THE PROBLEM: Write the records out again exactly as they read, dropping any picture they hold.

RECORD EXCERPTS:
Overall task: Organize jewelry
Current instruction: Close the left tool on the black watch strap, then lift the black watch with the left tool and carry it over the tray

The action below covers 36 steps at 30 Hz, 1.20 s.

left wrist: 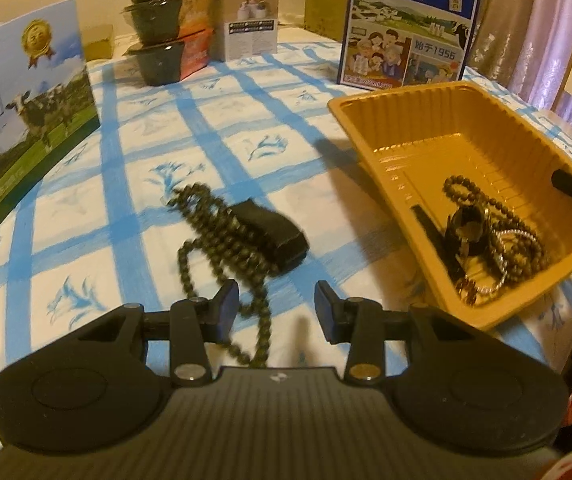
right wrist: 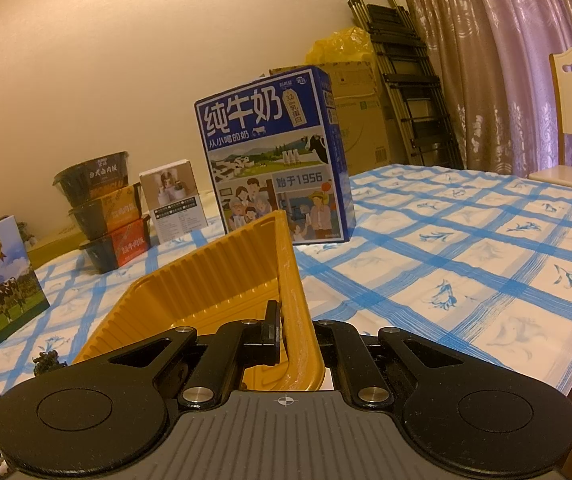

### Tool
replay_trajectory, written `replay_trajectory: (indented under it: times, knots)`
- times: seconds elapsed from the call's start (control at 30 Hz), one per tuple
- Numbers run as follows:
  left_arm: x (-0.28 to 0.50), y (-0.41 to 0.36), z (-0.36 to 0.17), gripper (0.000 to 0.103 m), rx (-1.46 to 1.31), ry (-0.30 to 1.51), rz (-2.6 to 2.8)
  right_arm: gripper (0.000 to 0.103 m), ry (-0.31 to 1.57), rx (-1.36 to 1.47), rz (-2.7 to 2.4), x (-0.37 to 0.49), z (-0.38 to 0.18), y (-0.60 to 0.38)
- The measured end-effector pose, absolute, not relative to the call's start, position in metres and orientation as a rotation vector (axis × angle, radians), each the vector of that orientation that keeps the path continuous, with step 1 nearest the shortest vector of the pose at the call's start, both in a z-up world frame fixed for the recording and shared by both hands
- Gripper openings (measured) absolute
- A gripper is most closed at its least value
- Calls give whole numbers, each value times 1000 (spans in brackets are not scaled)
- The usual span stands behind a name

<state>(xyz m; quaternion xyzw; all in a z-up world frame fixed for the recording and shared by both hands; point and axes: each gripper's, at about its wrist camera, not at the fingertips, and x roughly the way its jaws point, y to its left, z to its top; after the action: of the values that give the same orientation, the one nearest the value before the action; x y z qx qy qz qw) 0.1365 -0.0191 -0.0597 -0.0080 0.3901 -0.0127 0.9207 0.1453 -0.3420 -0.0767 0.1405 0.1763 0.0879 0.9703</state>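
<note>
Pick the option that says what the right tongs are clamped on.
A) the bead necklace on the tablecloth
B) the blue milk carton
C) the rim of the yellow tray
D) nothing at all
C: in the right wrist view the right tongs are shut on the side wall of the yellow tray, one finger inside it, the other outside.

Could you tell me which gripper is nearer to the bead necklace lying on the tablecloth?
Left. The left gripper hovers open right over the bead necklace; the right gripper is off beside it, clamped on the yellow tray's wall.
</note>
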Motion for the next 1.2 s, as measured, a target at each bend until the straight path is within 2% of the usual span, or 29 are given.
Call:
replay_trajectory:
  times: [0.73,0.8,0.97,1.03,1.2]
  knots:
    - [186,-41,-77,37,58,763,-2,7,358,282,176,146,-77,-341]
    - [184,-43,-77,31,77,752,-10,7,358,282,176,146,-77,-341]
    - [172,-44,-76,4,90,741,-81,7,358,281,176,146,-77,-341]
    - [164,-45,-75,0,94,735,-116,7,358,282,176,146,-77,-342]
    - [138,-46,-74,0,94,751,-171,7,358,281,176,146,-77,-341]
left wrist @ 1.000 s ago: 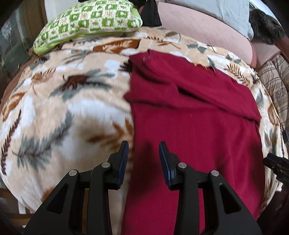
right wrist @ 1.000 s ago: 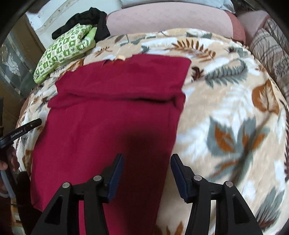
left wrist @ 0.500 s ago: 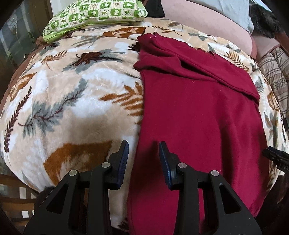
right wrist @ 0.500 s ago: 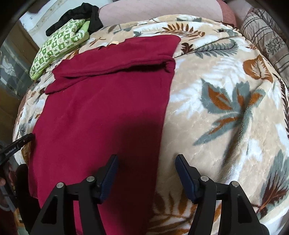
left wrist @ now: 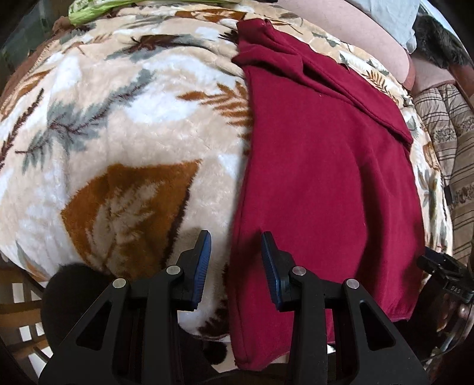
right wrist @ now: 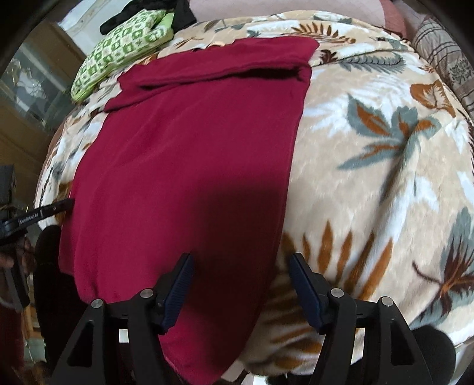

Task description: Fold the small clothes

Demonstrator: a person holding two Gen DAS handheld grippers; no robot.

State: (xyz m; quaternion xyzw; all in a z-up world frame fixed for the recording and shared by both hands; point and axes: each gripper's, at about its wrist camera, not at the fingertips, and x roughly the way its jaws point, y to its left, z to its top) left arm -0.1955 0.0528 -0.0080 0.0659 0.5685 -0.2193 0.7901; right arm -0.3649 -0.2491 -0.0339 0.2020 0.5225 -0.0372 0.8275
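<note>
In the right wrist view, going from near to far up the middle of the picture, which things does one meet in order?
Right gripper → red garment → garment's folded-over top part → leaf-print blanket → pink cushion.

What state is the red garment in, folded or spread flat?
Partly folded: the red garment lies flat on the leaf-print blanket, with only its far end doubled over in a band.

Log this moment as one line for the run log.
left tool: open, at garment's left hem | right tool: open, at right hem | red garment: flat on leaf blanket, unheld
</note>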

ANSWER BOX:
Overall task: Organize jewelry
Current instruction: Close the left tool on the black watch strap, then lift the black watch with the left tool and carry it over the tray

The action below covers 36 steps at 30 Hz, 1.20 s.

left wrist: 
right wrist: 

### Tool
replay_trajectory, written `replay_trajectory: (indented under it: times, knots)`
- times: seconds elapsed from the call's start (control at 30 Hz), one per tuple
- Numbers run as follows:
  left_arm: x (-0.28 to 0.50), y (-0.41 to 0.36), z (-0.36 to 0.17), gripper (0.000 to 0.103 m), rx (-1.46 to 1.31), ry (-0.30 to 1.51), rz (-2.6 to 2.8)
  right_arm: gripper (0.000 to 0.103 m), ry (-0.31 to 1.57), rx (-1.36 to 1.47), rz (-2.7 to 2.4), x (-0.37 to 0.49), z (-0.38 to 0.18), y (-0.60 to 0.38)
- The measured end-effector pose, absolute, not relative to the call's start, position in metres and orientation as a rotation vector (axis × angle, radians), each the vector of that orientation that keeps the path continuous, with step 1 nearest the shortest vector of the pose at the call's start, both in a z-up world frame fixed for the recording and shared by both hands
- Gripper openings (measured) absolute
- A gripper is most closed at its least value
- Calls give whole numbers, each value times 1000 (spans in brackets are not scaled)
- The usual span stands behind a name

<state>(xyz m; quaternion xyzw; all in a z-up world frame fixed for the recording and shared by both hands; point and axes: each gripper's, at about its wrist camera, not at the fingertips, and x roughly the way its jaws point, y to its left, z to its top; after the action: of the values that give the same orientation, the one nearest the value before the action; x y z qx qy qz qw) 0.1365 -0.0191 -0.0597 -0.0080 0.3901 -0.0127 0.9207 0.1453 -0.3420 -0.0767 0.1405 0.1763 0.0879 0.9703</state>
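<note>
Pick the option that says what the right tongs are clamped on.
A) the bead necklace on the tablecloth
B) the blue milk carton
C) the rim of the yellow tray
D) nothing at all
C: in the right wrist view the right tongs are shut on the side wall of the yellow tray, one finger inside it, the other outside.

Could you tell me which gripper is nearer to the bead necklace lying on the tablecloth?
Left. The left gripper hovers open right over the bead necklace; the right gripper is off beside it, clamped on the yellow tray's wall.
</note>
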Motion for the next 1.2 s, as measured, a target at each bend until the straight path is within 2% of the usual span, or 29 are given.
Call:
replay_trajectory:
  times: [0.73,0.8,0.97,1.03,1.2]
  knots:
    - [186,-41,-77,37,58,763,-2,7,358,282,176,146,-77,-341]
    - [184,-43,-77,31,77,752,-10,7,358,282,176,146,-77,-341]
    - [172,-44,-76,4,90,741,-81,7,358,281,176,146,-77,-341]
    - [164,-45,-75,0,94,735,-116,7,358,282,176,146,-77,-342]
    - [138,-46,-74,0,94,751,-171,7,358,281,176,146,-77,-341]
left wrist @ 1.000 s ago: 
right wrist @ 1.000 s ago: 
left wrist @ 0.500 s ago: 
right wrist @ 0.500 s ago: 
left wrist @ now: 
right wrist @ now: 

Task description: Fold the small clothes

Demonstrator: a person holding two Gen DAS handheld grippers; no robot.

State: (xyz m; quaternion xyzw; all in a z-up world frame fixed for the recording and shared by both hands; point and axes: each gripper's, at about its wrist camera, not at the fingertips, and x roughly the way its jaws point, y to its left, z to its top) left arm -0.1955 0.0528 -0.0080 0.0659 0.5685 -0.2193 0.7901; right arm -0.3649 -0.2491 -0.0339 0.2020 0.5225 -0.0372 0.8275
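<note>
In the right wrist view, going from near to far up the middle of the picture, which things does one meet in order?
Right gripper → red garment → garment's folded-over top part → leaf-print blanket → pink cushion.

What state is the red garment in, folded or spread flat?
Partly folded: the red garment lies flat on the leaf-print blanket, with only its far end doubled over in a band.

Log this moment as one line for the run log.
left tool: open, at garment's left hem | right tool: open, at right hem | red garment: flat on leaf blanket, unheld
</note>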

The submitted response is complete.